Dios es un Dios de vivos. Los muertos van a resucitar.
Yo soy la resurrección y la vida, el que cree en mí aunque muera vivirá. ¿Crees esto?
En el domingo V de Cuaresma, el tercer segmento bautismal nos enseña que, para enfrentar al más temible de nuestros enemigos, la muerte, debemos acudir a Cristo.
Lázaro, amigo de Jesús, vive en Betania. Está enfermo. Pero Jesús no acude a curarle ni atiende las llamadas de las hermanas del enfermo. Sólo dice: “Esta enfermedad no es mortal; es para gloria de Dios, para que el Hijo de Dios sea glorificado por ella”.
La muerte es fruto del pecado que nos derrota y anula. Pero hoy la muerte servirá a Jesús para revelar su misión: él viene a conjurarla. Dios nos da respuesta en nuestra misma naturaleza.
“Señor, si hubieras estado aquí, mi hermano no habría muerto, reprocha Marta. Pero Jesús le dará el argumento divino: “Tu hermano resucitará”, dijo: “Soy la Resurrección y la Vida. El que cree en mí, aunque muera, vivirá; y todo el que vive y cree en mí, no morirá jamás”.

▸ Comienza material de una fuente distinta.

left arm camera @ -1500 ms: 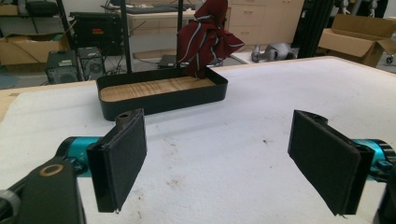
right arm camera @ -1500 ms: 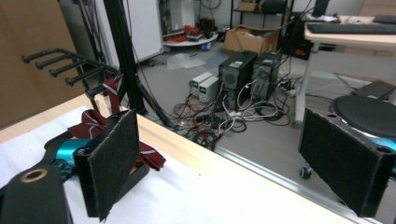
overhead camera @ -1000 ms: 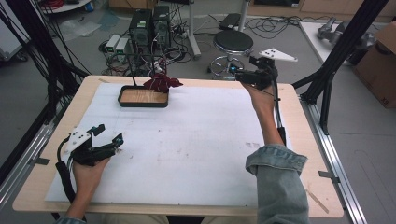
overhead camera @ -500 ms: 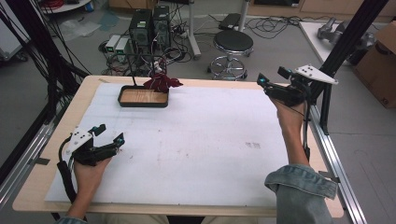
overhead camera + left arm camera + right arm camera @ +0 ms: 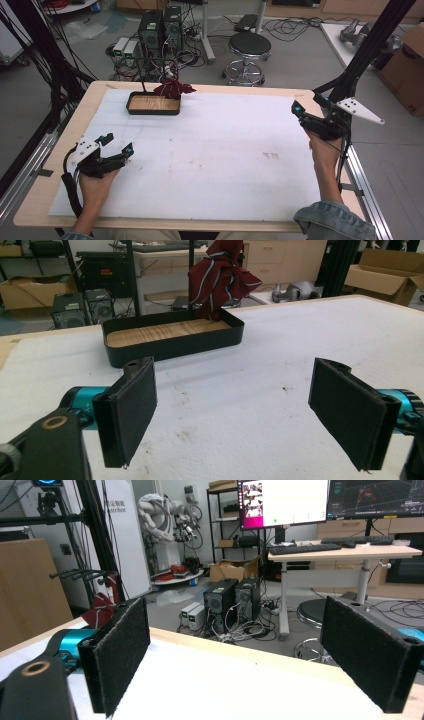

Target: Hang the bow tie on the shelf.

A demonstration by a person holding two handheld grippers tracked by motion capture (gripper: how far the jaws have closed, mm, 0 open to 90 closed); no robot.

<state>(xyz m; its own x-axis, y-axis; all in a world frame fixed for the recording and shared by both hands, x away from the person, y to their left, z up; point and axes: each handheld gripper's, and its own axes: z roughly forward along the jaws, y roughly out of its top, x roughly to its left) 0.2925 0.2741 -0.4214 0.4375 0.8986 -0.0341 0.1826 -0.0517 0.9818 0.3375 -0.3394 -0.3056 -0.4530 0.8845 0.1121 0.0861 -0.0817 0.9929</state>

Creer en Cristo, aceptarlo y asumirlo como Señor y redentor, es imprescindible para la vida eterna. Nos impresiona la respuesta de la mujer: proclama su fe en Jesús como Mesías e Hijo de Dios. Por ello Jesús anticipa su victoria sobre la muerte.

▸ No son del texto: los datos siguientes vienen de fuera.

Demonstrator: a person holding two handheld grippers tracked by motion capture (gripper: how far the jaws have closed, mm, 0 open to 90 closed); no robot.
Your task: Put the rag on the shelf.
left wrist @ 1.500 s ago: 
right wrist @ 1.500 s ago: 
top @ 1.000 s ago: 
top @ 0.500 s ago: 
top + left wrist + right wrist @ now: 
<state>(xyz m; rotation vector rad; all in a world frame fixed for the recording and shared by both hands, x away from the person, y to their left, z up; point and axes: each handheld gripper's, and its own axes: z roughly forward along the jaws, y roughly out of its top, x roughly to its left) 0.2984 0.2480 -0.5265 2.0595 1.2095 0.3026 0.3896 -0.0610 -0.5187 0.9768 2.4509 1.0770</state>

Pero, “ya huele”, dicen, lleva cuatro días allí, está realmente muerto. Por fin acceden y Jesús, orando al Padre, asume con majestad las riendas de la vida de la que es dueño, y grita: «¡Lázaro, ven afuera!». Y el muerto vuelve a la vida y sale del sepulcro. Tiene los pies y las manos atados
con vendas, y el rostro cubierto por un sudario.